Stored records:
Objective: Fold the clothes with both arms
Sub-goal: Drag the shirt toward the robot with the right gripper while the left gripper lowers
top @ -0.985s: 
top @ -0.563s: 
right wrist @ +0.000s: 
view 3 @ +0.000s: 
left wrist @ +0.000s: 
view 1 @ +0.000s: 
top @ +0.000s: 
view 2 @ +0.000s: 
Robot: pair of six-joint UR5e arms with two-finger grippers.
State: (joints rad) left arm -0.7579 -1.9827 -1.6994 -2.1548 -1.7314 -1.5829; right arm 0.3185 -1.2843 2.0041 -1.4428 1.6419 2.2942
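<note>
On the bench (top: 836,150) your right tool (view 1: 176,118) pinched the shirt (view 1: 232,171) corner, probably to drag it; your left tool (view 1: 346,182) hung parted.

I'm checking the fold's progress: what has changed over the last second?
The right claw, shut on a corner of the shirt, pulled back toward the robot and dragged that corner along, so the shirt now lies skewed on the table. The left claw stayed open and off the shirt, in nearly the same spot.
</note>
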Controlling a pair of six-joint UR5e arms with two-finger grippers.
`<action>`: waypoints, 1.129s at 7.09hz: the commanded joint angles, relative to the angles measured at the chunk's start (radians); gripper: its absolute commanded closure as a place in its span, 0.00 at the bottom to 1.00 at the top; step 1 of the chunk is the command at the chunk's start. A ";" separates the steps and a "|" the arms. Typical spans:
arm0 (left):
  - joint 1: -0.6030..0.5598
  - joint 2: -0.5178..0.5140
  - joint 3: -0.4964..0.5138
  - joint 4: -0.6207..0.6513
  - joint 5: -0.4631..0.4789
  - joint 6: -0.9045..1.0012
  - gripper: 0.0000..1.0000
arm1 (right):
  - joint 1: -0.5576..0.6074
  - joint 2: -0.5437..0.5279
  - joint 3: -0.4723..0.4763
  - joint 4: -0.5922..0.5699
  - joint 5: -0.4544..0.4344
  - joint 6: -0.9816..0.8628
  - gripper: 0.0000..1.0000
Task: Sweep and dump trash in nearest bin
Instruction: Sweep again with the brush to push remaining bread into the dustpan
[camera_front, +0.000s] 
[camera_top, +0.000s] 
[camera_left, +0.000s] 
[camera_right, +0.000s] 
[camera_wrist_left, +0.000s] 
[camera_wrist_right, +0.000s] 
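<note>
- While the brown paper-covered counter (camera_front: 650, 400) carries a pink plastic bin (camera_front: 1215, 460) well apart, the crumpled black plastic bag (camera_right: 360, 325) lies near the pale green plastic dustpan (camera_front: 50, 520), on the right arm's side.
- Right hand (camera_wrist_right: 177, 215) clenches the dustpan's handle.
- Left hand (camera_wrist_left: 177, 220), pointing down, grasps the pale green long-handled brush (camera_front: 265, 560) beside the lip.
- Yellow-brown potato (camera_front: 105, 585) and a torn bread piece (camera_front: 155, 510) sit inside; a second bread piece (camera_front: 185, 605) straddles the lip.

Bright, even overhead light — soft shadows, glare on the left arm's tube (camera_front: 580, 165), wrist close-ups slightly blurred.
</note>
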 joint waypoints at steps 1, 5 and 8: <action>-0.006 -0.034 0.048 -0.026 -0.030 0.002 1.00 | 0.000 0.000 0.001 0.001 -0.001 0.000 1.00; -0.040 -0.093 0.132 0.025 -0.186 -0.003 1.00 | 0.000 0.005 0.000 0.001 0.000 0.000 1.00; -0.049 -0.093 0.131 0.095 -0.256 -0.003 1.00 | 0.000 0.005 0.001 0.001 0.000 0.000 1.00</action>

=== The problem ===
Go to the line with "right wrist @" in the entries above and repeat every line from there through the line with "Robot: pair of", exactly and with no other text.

=== Solution to this problem ===
right wrist @ +0.000s: 
view 3 @ +0.000s: 
left wrist @ +0.000s: 
view 1 @ +0.000s: 
top @ +0.000s: 
view 2 @ +0.000s: 
Robot: pair of six-joint UR5e arms with two-finger grippers.

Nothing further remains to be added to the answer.